1.4. Creating Tables and Views from Data#

Last updated: September 13, 2024

1.4.1. Copying Data to new Tables#

Suppose we want the result of a SQL query to act as a new table that we can query. For example, the following query turns a SELECT statement into another table:

CREATE TABLE citation_stops AS (
    SELECT gender, citation
    FROM stops
    WHERE citation = True
);

After running this command, we now can query citation_stops directly. But if the base table, in this case the stops table, changes (e.g., gets new records), we have to recreate citation_stops to reflect the new changes!

Similarly, we should be careful that if we were to modify the rows of citation_stops, there would be no updates to our base table.

1.4.2. Creating (Virtual) Views#

To avoid manually recreating derived tables, we can instead define a view, as follows:

CREATE VIEW citation_stops AS (
    SELECT gender, citation
    FROM stops
    WHERE citation = True
);

In views (also known as virtual views), outputs are not stored, and any time a user queries the view (i.e., citation_stops), the output is computed on demand. Think of this as a variable or as a virtual relation that is more convenient to query than the base table.
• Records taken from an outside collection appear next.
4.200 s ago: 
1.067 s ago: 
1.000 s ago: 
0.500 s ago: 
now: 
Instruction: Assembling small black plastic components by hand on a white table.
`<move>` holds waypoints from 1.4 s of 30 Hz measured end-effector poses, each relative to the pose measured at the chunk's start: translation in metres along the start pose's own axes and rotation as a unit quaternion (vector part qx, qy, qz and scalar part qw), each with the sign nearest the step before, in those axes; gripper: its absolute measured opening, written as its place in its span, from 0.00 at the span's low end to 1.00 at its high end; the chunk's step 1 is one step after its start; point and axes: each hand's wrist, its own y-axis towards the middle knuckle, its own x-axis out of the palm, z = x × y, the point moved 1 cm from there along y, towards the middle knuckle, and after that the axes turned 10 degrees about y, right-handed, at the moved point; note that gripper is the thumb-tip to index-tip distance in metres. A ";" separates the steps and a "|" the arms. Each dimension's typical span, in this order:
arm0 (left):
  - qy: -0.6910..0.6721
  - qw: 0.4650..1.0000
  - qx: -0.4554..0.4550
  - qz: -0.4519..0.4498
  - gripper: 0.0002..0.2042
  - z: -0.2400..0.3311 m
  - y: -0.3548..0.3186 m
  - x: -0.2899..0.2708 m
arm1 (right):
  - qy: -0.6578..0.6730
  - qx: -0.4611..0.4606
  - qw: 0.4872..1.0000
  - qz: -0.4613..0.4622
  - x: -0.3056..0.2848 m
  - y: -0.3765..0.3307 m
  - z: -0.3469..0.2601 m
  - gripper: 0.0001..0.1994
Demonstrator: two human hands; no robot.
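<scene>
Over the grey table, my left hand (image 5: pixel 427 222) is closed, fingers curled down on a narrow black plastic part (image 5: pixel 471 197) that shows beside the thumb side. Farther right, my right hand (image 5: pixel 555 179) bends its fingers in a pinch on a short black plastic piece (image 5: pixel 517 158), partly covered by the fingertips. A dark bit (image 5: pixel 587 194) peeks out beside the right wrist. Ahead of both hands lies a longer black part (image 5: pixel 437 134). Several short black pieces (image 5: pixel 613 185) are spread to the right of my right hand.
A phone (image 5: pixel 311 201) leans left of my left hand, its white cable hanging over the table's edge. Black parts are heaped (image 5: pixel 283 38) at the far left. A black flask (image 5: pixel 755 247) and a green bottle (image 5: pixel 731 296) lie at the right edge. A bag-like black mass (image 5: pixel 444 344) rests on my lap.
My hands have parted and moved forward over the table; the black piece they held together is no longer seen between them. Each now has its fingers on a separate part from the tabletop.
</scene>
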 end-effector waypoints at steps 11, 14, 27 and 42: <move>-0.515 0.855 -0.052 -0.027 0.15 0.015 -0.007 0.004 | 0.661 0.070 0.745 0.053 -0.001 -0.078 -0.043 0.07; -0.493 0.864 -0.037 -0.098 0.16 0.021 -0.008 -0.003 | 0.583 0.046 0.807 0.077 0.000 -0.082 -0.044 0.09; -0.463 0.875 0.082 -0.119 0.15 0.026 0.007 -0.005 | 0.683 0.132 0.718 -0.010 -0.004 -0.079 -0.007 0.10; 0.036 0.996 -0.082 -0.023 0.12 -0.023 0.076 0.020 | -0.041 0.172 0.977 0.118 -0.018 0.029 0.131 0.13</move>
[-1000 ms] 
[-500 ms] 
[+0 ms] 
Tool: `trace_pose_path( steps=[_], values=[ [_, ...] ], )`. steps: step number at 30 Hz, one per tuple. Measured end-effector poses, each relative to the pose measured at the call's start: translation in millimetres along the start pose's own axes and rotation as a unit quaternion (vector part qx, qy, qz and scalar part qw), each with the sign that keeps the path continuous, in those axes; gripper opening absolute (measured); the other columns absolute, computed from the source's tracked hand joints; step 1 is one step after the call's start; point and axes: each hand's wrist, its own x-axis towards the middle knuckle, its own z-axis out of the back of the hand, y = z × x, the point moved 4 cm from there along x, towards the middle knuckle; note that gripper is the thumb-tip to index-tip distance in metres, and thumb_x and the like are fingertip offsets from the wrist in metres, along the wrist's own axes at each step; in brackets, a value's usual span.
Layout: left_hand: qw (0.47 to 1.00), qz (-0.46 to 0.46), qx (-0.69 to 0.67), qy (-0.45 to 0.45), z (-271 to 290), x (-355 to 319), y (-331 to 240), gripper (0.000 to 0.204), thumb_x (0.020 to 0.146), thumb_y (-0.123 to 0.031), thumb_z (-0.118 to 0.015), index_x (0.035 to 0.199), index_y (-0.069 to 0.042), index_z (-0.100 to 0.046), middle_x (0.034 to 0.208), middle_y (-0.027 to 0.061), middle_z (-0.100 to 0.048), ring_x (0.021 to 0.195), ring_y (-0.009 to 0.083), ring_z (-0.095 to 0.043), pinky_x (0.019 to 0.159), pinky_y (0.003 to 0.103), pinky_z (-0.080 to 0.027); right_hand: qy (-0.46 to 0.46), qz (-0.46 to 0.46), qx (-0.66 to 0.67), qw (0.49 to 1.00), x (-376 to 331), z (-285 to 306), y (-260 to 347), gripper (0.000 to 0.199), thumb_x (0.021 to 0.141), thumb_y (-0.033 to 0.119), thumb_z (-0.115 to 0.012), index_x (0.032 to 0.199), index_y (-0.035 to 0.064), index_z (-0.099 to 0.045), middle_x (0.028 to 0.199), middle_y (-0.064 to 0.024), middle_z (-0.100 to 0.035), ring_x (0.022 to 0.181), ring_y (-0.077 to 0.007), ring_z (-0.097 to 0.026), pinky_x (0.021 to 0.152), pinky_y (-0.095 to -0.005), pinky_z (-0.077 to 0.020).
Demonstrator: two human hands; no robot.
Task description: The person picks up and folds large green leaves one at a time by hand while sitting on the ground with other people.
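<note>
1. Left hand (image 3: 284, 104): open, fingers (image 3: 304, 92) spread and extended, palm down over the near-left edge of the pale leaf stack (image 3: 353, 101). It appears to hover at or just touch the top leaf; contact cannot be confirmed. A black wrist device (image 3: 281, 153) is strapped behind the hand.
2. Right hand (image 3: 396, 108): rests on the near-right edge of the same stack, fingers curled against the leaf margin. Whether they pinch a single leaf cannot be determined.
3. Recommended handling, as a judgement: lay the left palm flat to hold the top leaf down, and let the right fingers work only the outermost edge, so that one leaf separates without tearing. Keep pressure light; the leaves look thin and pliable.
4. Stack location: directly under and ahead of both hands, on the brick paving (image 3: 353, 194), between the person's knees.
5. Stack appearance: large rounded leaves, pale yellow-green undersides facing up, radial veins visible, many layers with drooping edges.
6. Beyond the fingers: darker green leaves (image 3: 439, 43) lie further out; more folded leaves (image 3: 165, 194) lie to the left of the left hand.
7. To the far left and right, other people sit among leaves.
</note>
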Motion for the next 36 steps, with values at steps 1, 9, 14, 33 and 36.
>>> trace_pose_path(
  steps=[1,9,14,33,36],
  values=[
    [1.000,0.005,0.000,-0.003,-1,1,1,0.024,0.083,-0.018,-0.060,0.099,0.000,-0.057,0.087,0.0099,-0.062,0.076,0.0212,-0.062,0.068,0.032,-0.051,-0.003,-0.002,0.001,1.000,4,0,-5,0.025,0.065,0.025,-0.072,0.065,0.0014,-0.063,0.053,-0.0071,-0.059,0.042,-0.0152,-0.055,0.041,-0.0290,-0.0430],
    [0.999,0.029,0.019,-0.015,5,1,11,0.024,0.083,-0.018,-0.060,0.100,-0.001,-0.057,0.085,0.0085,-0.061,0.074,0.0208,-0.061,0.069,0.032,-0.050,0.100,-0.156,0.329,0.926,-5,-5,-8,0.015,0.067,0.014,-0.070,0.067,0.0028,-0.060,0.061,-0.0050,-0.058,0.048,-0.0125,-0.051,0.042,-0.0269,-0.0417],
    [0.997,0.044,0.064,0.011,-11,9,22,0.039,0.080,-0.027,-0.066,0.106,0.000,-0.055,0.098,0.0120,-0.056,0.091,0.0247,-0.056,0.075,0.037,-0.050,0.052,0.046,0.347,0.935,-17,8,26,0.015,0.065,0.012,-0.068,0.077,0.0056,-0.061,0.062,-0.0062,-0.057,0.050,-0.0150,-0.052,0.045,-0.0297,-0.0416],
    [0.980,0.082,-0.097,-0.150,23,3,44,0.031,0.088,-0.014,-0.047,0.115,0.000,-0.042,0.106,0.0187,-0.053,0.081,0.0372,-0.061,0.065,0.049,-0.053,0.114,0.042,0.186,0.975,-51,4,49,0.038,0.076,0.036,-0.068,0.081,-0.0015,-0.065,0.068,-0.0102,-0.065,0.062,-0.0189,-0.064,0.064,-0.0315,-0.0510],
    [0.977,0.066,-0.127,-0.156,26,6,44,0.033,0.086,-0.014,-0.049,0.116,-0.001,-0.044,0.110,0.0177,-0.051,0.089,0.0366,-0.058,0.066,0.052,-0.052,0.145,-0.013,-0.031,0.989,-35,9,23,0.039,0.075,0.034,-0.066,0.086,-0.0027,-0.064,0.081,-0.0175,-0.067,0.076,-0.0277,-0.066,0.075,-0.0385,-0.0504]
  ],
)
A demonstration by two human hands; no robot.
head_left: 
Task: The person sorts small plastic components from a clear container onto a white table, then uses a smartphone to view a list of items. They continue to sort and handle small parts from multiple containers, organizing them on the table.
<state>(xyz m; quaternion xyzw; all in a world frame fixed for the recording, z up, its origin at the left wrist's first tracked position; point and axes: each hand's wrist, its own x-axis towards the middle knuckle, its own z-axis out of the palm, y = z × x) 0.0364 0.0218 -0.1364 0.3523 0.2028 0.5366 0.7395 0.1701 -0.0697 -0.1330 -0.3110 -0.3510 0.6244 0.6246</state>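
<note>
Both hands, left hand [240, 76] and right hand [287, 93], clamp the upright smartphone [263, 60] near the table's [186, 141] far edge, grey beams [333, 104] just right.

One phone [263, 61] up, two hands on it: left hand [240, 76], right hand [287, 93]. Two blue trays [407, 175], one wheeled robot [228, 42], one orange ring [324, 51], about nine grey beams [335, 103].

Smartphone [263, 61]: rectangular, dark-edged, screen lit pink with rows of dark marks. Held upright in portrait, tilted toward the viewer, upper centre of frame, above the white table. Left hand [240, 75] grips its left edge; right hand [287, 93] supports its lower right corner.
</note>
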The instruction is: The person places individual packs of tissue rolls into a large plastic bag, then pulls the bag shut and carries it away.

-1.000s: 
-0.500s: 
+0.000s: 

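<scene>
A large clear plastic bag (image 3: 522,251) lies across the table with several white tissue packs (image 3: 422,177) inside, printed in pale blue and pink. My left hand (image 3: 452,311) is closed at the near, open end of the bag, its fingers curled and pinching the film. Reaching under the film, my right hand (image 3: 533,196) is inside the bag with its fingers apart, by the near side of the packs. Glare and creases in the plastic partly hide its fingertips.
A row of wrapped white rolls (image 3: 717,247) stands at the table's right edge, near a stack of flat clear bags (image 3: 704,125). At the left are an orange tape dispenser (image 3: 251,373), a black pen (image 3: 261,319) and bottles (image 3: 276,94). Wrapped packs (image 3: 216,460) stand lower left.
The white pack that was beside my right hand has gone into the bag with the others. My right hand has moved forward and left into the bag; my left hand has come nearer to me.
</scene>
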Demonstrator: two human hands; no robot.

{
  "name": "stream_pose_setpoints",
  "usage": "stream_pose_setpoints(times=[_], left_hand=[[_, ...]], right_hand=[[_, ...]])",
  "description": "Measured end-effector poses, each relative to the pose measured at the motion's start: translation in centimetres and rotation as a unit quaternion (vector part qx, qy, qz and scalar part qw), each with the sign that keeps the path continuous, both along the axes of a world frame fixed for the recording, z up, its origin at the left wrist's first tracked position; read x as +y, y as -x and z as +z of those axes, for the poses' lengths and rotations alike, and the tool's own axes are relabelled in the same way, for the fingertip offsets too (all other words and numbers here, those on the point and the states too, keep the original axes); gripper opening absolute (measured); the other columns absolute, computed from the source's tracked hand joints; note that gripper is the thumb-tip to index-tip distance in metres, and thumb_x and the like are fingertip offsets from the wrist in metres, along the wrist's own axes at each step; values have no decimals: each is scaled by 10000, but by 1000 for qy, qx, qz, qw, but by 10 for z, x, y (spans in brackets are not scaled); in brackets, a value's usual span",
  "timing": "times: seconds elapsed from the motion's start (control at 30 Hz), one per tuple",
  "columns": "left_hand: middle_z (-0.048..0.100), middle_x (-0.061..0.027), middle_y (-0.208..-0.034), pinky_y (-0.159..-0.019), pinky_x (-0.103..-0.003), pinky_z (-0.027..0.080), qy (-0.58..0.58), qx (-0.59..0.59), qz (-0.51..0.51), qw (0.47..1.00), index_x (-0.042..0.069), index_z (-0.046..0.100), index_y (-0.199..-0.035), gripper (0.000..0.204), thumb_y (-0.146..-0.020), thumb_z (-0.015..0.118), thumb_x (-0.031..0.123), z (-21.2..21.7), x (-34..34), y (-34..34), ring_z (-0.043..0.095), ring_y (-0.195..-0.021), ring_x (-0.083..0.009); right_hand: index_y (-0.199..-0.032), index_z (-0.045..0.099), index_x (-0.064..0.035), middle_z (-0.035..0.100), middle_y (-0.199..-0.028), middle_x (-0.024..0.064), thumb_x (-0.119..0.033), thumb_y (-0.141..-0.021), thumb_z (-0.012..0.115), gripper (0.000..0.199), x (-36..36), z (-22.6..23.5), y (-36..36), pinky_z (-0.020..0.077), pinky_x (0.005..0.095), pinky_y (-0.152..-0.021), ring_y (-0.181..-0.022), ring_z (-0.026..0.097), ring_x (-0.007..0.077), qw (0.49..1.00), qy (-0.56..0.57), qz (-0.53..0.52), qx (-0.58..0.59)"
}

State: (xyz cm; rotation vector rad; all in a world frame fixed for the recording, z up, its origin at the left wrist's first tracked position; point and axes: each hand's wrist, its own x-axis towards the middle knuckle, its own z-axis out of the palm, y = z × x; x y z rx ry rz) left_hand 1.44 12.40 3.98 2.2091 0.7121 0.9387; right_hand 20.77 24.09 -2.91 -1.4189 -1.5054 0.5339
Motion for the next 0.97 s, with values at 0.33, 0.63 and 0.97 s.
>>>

1.4.3. Materialized Views#

On the flip side, suppose we want to create a view and query it frequently. The naive method of creating a view might be slow because the view is computed on demand every time a query is run. To solve this issue, we can define a materialized view, as follows:

CREATE MATERIALIZED VIEW citation_stops AS (
    SELECT gender, citation
    FROM Stops
    WHERE citation = True
);

In materialized views, outputs are stored just like they are in regular tables (but not like in virtual views). Materialized views are sometimes automatically updated as base tables change, but since they must be rematerialized frequently, they might add unnecessary overhead to base table updates. So, data engineers (you!) must be thoughtful about what views to keep materialized and what views to keep virtual.

Note: In PostgreSQL, materialized views are not automatically updated when the base table changes. You must manually refresh the view periodically.

Materialized Views are great for scenarios that have complex queries which are frequently used, but data that changes infrequently. For example, you might create a materialized view “prior_month_stops_in_location_x”.